Discussion and Conclusion

Al-Cu-Li alloy 2050 has been developed by Alcan Aerospace as an interesting low density high corrosion resistant alternative to incumbent 2024 alloy (and even to its high damage tolerant versions like 2024A and 2027) for thin plates and to reference 7050 alloy in medium-to-thick gauges. In addition, this third generation of Al-Li alloys eliminates the drawbacks of the previous generation products, with very good processability and no property deterioration over time.

2050 can thus be considered for a direct replacement of parts made of 7050 alloy, without any redesign.
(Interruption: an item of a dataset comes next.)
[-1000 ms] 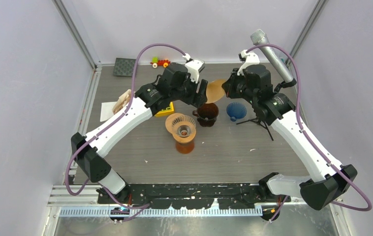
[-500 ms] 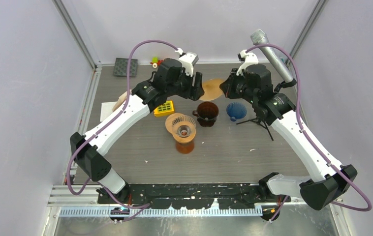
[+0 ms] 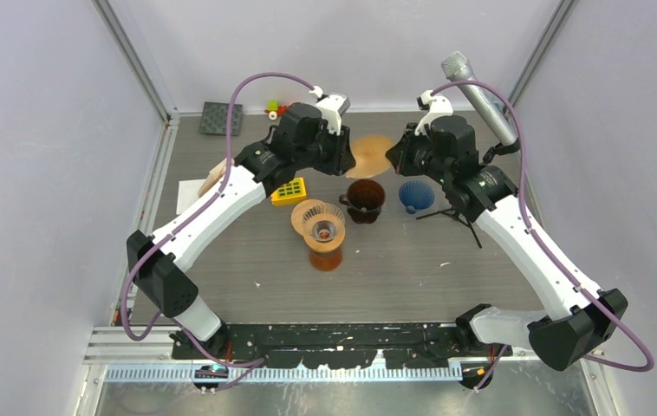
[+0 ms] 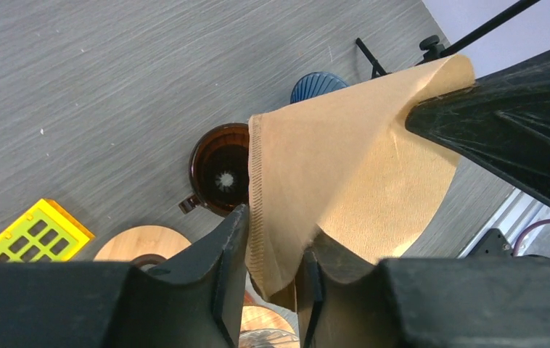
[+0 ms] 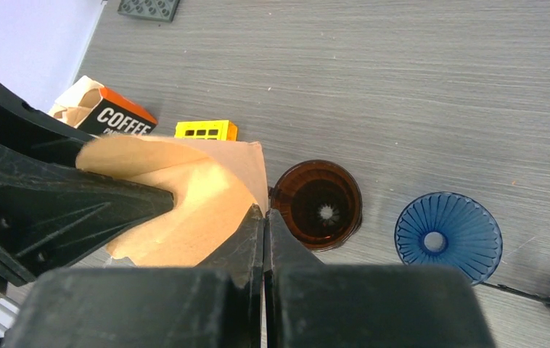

In such a case, the density benefit of about 5% can be directly transferred into weight benefit, meaning less fuel usage. However, when additional property improvements like higher modulus, higher static yield, better fatigue initiation, or slower crack growth rate are taken into account, it can lead to even further weight benefit of up to a total of about 10%, depending on the part design drivers. The better corrosion resistance of the alloy can also bring still higher confidence to the OEM’s and their customers on the use of such an Al-Cu-Li alloy.

Widespread use of this alloy depends on the economics of converting a low cost conventional alloy to a higher cost weight saving Al-Li solution. Key areas to be considered on a part-by-part basis include the increase of the material utilization ratio through whatever means (reduction of allowances, novel concepts, use of FSW which proved to be very reliable with 2050), as well as the efficient recovery of massive off-cuts and machining chips. Alcan Aerospace has developed expertise in all these fields, and is proposing a complete integrated solution which complies with the generally recognized and accepted levels of cost of weight saving.

Thanks to this complete offer, 2050 has recently entered industrial production in large quantities for various commercial aircraft and is expected to become a benchmark in the aerospace market.